What is the AI Act and how is it relevant to businesses?

The Artificial Intelligence (AI) Act, the world’s first-ever comprehensive legal framework to tackle AI risk, came into force on 1st August (today).

The framework forms part of a wider package of policy measures to support the development and trustworthy AI, and also includes the AI Innovation Package and the Coordinated Plan on AI.

Its goal is to guarantee the safety and fundamental rights of people and businesses when it comes to AI while also strengthening uptake, investment and innovation across the EU.  Simultaneously, it ensures that AI systems on the market respect ethical principles by addressing the risks of powerful and impactful AI models.

This act specifically targets providers and developers of AI systems that are marketed or used within the EU.

This also includes free-to-use AI technology, and applies to providers and developers, irrespective of whether they are established in the EU or another country.

For instance, if an American-based company is providing AI-based technology within the EU, it is still subject to penalties if found non-compliant.

The legal framework will be providing clear requirements and obligations regarding to specific uses of AI. Simultaneously, it seeks to reduce administrative and financial burdens for business, particularly for small and medium-sized enterprises (SMEs).

The EU has set up an AI Office, which will play a key role in implementing the act by supporting the governance bodies in Member States in their tasks.

The office aims to enforce regulations for general-purpose AI models, supported by the powers granted to the Commission by the AI Act.

These powers include conducting evaluations of general-purpose AI models, requesting information and measures from model providers, and applying sanctions.

Furthermore, the AI Office fosters an innovative ecosystem of trustworthy AI to maximise societal and economic benefits.
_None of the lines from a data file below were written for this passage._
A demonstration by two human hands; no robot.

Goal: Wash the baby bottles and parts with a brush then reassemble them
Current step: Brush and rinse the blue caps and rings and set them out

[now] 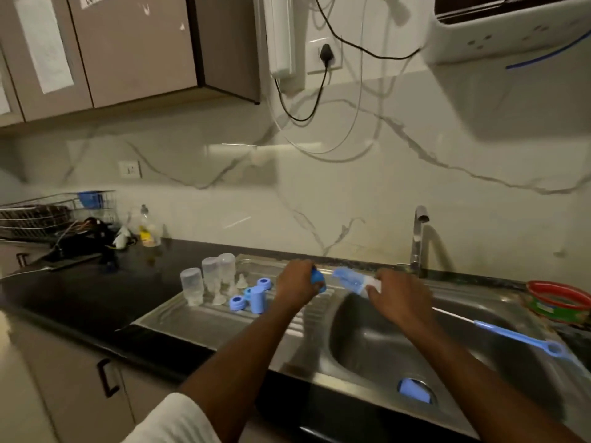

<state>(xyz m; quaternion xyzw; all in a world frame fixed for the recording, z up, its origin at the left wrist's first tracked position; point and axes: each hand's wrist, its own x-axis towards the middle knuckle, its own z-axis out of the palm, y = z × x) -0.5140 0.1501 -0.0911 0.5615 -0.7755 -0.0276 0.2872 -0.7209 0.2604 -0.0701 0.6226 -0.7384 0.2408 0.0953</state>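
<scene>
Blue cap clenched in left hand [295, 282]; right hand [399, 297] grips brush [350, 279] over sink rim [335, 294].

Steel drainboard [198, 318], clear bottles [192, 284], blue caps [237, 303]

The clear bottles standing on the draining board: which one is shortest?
The leftmost bottle, nearest the counter's front edge. The two bottles behind it stand noticeably taller, side by side, closer to the wall.

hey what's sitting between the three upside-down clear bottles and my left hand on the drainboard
In the head view, between the clear bottles and your left hand: clear nipples, blue collar rings and an upright blue cap.
</scene>
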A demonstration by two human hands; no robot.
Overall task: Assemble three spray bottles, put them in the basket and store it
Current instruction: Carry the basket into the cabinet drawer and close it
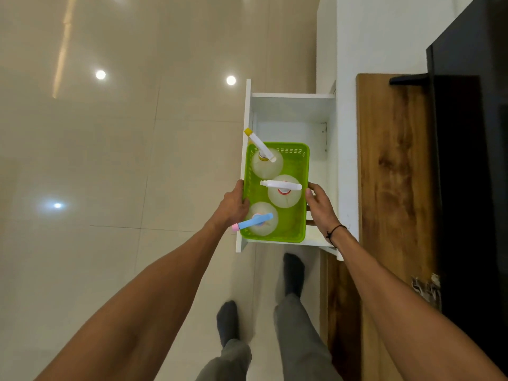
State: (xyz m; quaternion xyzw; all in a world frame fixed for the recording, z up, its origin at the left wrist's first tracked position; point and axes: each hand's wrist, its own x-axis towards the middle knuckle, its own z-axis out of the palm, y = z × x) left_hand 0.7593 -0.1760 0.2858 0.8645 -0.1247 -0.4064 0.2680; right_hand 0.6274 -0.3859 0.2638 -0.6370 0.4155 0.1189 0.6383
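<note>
Both hands, left [233, 203] and right [320, 206], gripped the green slotted plastic basket [298, 210] of three translucent spray bottles [284, 191] over the open white drawer [291, 108].

The left hand's [233, 203] fingertips are hidden behind the green basket's [301, 215] left wall, and its palm covers part of the bottle with the blue trigger [255, 221]. The right hand's [320, 206] fingers curl under the basket's right rim at 3 o'clock, so how they meet it cannot be told. All 3 spray bottles show only tops and shoulders; their lower bodies are hidden in the basket. The drawer's [291, 105] floor beneath the basket is covered. Both forearms run off the bottom edge. The black appliance [472, 160] at 2 o'clock is cut by the right edge. The socked feet [294, 270] are motion-blurred.
</note>
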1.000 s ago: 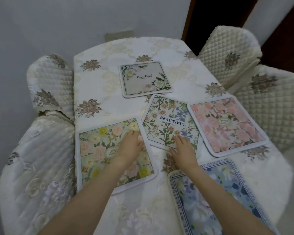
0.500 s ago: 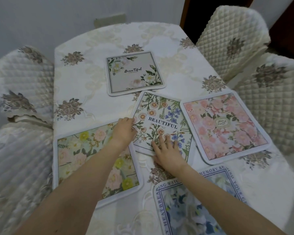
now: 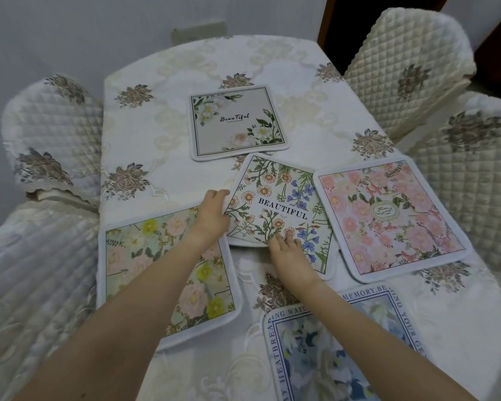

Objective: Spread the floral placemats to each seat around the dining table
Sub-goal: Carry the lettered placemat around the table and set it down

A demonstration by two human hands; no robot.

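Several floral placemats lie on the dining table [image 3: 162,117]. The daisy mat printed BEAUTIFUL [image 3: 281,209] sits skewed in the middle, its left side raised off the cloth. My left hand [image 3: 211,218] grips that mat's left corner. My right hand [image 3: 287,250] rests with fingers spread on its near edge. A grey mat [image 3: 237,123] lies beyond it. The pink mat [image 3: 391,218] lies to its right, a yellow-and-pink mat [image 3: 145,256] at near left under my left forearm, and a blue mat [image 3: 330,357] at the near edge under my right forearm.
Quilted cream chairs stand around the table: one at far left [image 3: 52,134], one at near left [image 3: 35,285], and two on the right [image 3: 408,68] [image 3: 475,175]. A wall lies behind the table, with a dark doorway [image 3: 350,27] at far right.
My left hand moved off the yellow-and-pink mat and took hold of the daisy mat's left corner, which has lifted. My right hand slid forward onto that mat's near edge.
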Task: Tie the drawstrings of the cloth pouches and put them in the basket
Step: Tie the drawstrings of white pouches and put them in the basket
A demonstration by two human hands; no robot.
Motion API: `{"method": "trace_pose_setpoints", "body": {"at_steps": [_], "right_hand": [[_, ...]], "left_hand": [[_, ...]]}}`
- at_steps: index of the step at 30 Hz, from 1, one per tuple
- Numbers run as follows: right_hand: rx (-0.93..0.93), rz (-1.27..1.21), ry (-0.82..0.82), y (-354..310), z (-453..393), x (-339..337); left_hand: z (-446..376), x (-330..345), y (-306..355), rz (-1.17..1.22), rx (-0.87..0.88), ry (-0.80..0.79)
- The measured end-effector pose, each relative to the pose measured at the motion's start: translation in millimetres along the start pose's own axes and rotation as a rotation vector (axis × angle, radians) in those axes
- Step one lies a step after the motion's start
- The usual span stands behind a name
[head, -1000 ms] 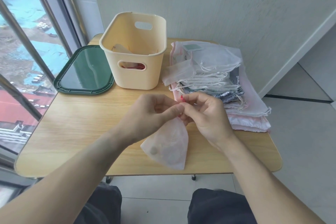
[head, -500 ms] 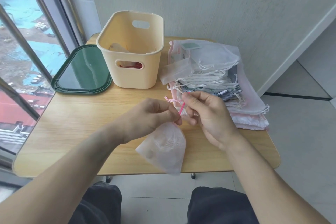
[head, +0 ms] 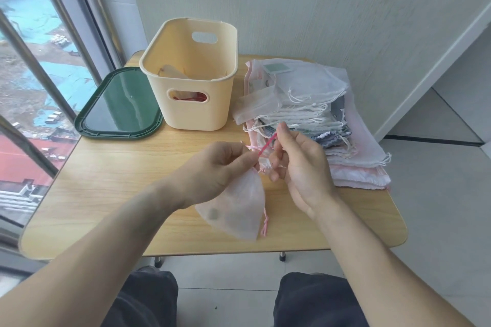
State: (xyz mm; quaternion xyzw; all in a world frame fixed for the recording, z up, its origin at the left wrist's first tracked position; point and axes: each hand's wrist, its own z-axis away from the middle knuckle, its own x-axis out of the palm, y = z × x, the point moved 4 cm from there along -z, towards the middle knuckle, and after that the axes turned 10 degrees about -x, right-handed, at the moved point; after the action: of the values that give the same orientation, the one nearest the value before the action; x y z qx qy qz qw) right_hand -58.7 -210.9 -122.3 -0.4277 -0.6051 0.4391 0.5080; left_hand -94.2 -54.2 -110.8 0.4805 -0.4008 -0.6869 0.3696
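The pouch [head: 235, 207] hangs over the near part of the table [head: 111, 180], its gathered neck pinched in my left hand [head: 215, 167]. My right hand [head: 297, 164] pinches the pink drawstring [head: 265, 145] and holds it taut, slanting up from the neck. A second pink cord end dangles beside the pouch. The basket [head: 196, 103] stands at the back, between a green lid [head: 119, 106] and a stack of pouches [head: 313, 119].

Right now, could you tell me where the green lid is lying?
In the head view the green lid lies flat at the table's far left corner, beside the window and touching the cream basket on its left.
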Motion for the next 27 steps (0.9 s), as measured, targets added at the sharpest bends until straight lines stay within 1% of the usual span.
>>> {"method": "trace_pose_setpoints", "body": {"at_steps": [2, 6, 9, 11, 12, 14, 15, 16, 17, 19, 22, 25, 26, 27], "right_hand": [[-0.019, 0.030, 0.003, -0.9, -2.5, -2.2], [-0.099, 0.123, 0.117, -0.7, -6.2, -9.5], [-0.122, 0.136, 0.161, -1.0, -6.7, -10.8], [-0.120, 0.128, 0.164, 0.1, -6.6, -8.8], [-0.122, 0.125, 0.161, 0.6, -6.6, -7.3], [-0.122, 0.125, 0.155, 0.7, -7.2, -3.7], [-0.119, 0.125, 0.158, 1.1, -7.4, -2.6], [-0.115, 0.127, 0.163, 0.4, -8.6, -1.7], [-0.111, 0.130, 0.169, 0.7, -8.4, -1.7], [-0.118, 0.128, 0.176, -0.7, -9.3, -1.0], [-0.130, 0.130, 0.174, -2.6, -10.9, -0.1], [-0.128, 0.126, 0.166, -3.3, -12.4, 0.3], [-0.126, 0.127, 0.165, -3.3, -12.6, 0.0], [-0.123, 0.131, 0.164, -3.5, -12.7, -0.4]], "left_hand": [[0.9, -6.5, 4.0, 0.104, 0.005, 0.151], [5.3, -38.5, 21.6, 0.218, 0.090, 0.444], [2.7, -73.6, 36.8, 0.390, 0.147, 0.555], [-3.7, -102.0, 52.9, 0.429, 0.200, 0.641], [-6.5, -118.3, 64.3, 0.378, 0.230, 0.731], [-9.8, -147.1, 91.6, 0.181, 0.305, 0.955], [-12.0, -155.1, 104.4, 0.069, 0.345, 1.036], [-18.6, -160.7, 114.6, -0.033, 0.373, 1.074], [-28.7, -162.5, 118.6, -0.118, 0.369, 1.073], [-58.9, -161.6, 115.1, -0.323, 0.266, 0.990], [-103.1, -147.1, 85.3, -0.676, 0.023, 0.745], [-119.5, -132.0, 58.2, -0.807, -0.188, 0.497], [-120.9, -130.4, 54.8, -0.811, -0.238, 0.432], [-120.6, -130.7, 54.0, -0.792, -0.270, 0.406]]}}
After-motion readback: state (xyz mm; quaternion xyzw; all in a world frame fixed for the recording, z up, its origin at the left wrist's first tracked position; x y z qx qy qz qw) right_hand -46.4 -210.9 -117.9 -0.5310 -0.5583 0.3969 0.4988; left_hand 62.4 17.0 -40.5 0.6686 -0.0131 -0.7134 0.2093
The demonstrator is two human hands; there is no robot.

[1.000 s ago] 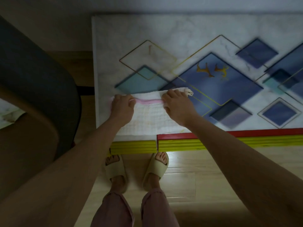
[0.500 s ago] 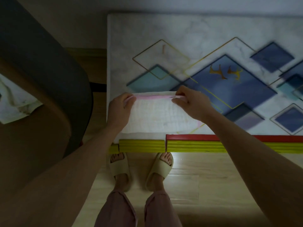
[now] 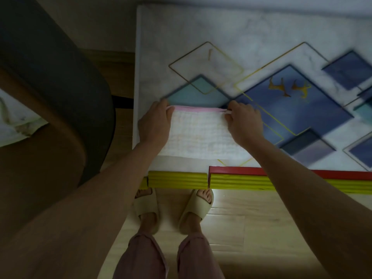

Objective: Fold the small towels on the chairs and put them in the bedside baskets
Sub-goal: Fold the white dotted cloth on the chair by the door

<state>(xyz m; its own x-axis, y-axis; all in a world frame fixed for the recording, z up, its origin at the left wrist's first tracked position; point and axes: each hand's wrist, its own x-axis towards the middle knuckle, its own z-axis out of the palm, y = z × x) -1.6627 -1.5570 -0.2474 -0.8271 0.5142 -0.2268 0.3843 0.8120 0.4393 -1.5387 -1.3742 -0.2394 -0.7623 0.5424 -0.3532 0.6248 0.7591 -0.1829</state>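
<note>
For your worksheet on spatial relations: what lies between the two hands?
The head view shows the white towel stretched between the left hand and right hand.

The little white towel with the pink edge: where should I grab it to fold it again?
Take the towel by its two far corners on the pink edge, reaching from the near side, as the left hand and right hand do. It lies flat on the table, so pinched corners probably keep the edge straight.

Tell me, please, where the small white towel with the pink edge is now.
In the head view the towel lies flat on the near left part of the patterned table, just behind its yellow edge strip. The left hand and right hand pinch its far corners.
</note>
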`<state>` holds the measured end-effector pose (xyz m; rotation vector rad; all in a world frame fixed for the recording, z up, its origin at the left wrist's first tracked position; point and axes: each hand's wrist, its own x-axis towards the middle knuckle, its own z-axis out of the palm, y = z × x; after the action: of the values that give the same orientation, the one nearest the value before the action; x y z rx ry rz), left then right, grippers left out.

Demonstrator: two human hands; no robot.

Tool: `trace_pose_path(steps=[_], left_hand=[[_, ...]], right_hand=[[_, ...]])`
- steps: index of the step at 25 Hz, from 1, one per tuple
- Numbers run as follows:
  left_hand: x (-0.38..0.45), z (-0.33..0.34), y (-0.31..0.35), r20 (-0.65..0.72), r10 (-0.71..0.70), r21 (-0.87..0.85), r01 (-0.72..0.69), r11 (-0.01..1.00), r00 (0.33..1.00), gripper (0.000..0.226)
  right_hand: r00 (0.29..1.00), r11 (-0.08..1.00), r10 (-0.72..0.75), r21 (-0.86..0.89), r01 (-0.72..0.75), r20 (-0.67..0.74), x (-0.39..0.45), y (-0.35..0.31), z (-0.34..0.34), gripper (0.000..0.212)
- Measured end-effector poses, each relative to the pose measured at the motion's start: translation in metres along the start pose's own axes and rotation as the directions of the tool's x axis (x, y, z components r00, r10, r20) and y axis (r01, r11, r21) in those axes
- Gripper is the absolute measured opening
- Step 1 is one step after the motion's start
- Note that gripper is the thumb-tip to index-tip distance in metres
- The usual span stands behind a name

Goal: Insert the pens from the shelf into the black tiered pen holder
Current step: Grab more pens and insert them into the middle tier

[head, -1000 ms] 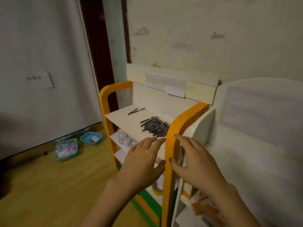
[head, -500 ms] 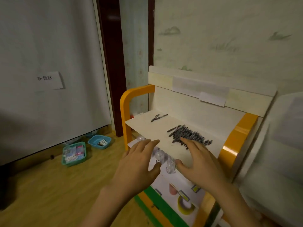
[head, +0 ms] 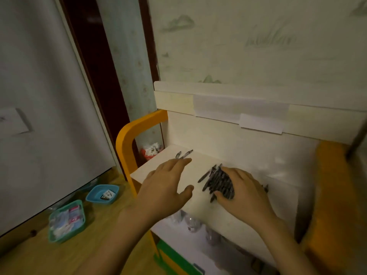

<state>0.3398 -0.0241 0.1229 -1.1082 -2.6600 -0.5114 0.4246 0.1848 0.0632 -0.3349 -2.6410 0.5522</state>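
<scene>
Right hand [head: 244,192] spread, cupping pen pile [head: 217,182] on shelf [head: 158,165], barrels slanting away rightward; left hand [head: 164,185] open, empty.

Dark grey pens [head: 217,183] lie on a cream-white shelf [head: 248,203] with orange side frames [head: 127,139]; teal basket [head: 66,221] and blue tray [head: 102,194] sit on tan wood floor [head: 49,257]

Dim warm indoor light, soft motion blur, wide-angle bending at edges, perhaps slightly underexposed
</scene>
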Motion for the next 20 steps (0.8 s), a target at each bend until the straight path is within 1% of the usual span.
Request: trace_pose_path(steps=[3, 7, 9, 13, 15, 17, 20], left_hand=[[0.055, 0.018, -0.022, 0.056, 0.068, -0.045, -0.065, 0.997, 0.996, 0.069], [0.107, 0.060, -0.043, 0.137, 0.135, -0.158, -0.113, 0.981, 0.981, 0.069], [0.130, 0.082, -0.050, 0.194, 0.164, -0.211, -0.122, 0.970, 0.967, 0.070], [0.177, 0.133, -0.063, 0.317, 0.216, -0.298, -0.119, 0.947, 0.924, 0.069], [0.196, 0.161, -0.066, 0.394, 0.195, -0.297, -0.077, 0.952, 0.898, 0.070], [0.208, 0.188, -0.068, 0.490, 0.128, -0.262, 0.005, 0.965, 0.862, 0.075], [0.217, 0.224, -0.066, 0.612, -0.001, -0.121, 0.094, 0.988, 0.791, 0.087]], right_hand=[[0.999, 0.998, 0.046, -0.042, -0.047, -0.010, 0.039, 0.017, 0.017, 0.068], [0.992, 0.977, 0.126, -0.175, -0.125, -0.008, 0.071, 0.033, 0.033, 0.070], [0.981, 0.957, 0.195, -0.221, -0.189, 0.004, 0.080, 0.042, 0.040, 0.071], [0.931, 0.894, 0.366, -0.271, -0.356, -0.014, 0.088, 0.058, 0.053, 0.075], [0.907, 0.863, 0.421, -0.298, -0.408, -0.023, 0.089, 0.063, 0.056, 0.076], [0.897, 0.848, 0.440, -0.309, -0.431, -0.042, 0.090, 0.066, 0.057, 0.074], [0.875, 0.819, 0.481, -0.329, -0.469, -0.049, 0.093, 0.070, 0.062, 0.075]])
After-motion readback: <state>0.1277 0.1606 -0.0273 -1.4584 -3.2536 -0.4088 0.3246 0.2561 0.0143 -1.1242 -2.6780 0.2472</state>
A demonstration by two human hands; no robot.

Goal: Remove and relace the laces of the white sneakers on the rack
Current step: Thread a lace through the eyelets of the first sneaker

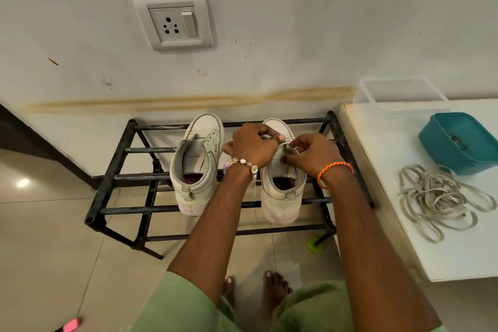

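Standing on the top bars of a black metal shoe rack (pixel 126 176) are 2 worn white sneakers, toes to the wall. The left sneaker (pixel 196 167) is unlaced. Over the right sneaker (pixel 283 197), the left hand (pixel 252 147) curls around a bit of lace and the right hand (pixel 314 155) pinches lace at an eyelet. A loose pile of pale flat laces (pixel 442 198) lies on the white table (pixel 377 170) beside a teal plastic tub (pixel 458 140).

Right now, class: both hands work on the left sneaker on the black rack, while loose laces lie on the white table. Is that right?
Not quite. The head view shows the left hand and right hand working on the right sneaker, not the left one. The black rack and the loose laces on the white table are as stated.
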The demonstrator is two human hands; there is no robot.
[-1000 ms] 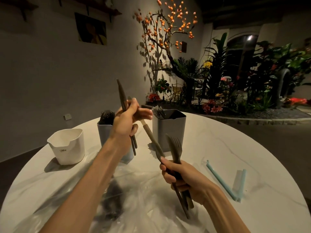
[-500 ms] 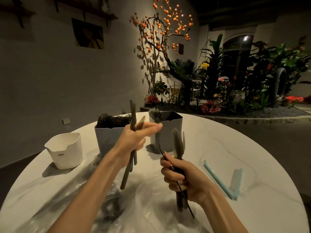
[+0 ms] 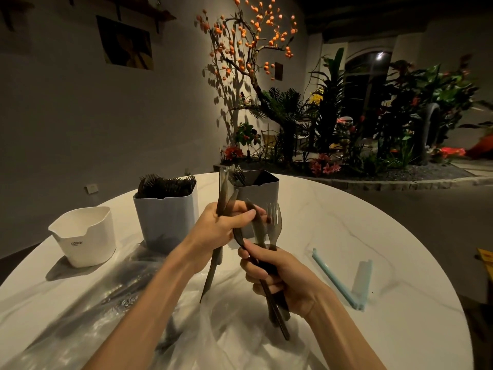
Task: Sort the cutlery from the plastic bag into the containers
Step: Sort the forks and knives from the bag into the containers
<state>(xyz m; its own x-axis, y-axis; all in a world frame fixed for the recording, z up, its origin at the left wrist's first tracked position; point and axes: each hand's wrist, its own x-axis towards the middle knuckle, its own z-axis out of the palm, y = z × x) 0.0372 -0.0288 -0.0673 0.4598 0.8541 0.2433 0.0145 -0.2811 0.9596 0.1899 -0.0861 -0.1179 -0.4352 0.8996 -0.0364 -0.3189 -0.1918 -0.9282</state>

This ensures a strategic, coherent, and effective European approach to AI on a global scale, positioning itself as a global reference point.

Non-compliance with the act will lead to hefty penalties ranging from €35 million or seven per cent of global revenue to €7.5 million or 1.5 per cent of revenue. The penalty will range based on the infringement and size of the company.

How does it work?

In general, the AI Act will:

• Address risks specifically created by AI applications.

• Prohibit AI practices that pose unacceptable risks.

• Determine a list of high-risk applications.

• Define specific obligations deployers and providers of high-risk AI applications.

• Require a conformity assessment before a given AI system is put into service or placed on the market.

• Put enforcement in place after a given AI system is placed into the market.

• Establish a governance structure at European and national level.

Based on assessment, all AI systems considered as a threat to the safety, livelihoods and rights of people are banned. This could range from social scoring by governments to toys using voice assistance that encourages dangerous behaviour.

The act defines four levels of risk for AI systems: Minimal risk, limited risk, high risk, and unacceptable risk.

High risk AI includes tech used in: Critical infrastructure such as transport that can put the life and health of citizens at risk, safety component products such as an AI application in robot-assisted surgery and employment, including CV-sorting software for recruitment procedures, among others

All high-risk AI systems must meet a strict set of obligations prior to being put on the market. This includes adequate risk assessment and mitigation systems, clear and adequate information to the deployer, appropriate oversight measures to minimise risk and a high level of robustness, security and accuracy, among others.

Another example of high-risk technology includes remote biometric identification systems, used in facial and fingerprint recognition. The act prohibits the use of remote biometric identification in publicly accessible spaces for law enforcement purposes.

There are some exemptions which are permitted by the law, yet are still strictly regulated. These include instances where a child is missing or when there is a specific and imminent terrorist threat that must be prevented.

On the other hand, limited risk AI technology refers to risk associated with lack of transparency and so the act introduces specific obligations to ensure that users are informed when necessary.

For instance, when a company makes use of certain AI systems such as chatbots, humans must be made aware that they are interacting with a machine, fostering more trust. In addition, under this law, AI-generated text published for public interest must be labelled as AI-generated. This applies to audio-visual content, including deepfakes.

Although the act entered into force on Thursday (today), it will be fully applicable in two years’ time, with the exception of a few instances.

Prohibitions are set to take effect after six months, the governance rules and the obligations for general-purpose AI models will become applicable after 13 months and the rules for AI systems, embedded into regulated products, will apply after 36 months.

To ensure a smooth transition into a fully-enforceable AI Act, the European Commissioner launched an AI Pact.

The pact is a voluntary initiative that supports the future implementation and invites AI developers from Europe and beyond to comply with key obligations ahead of time.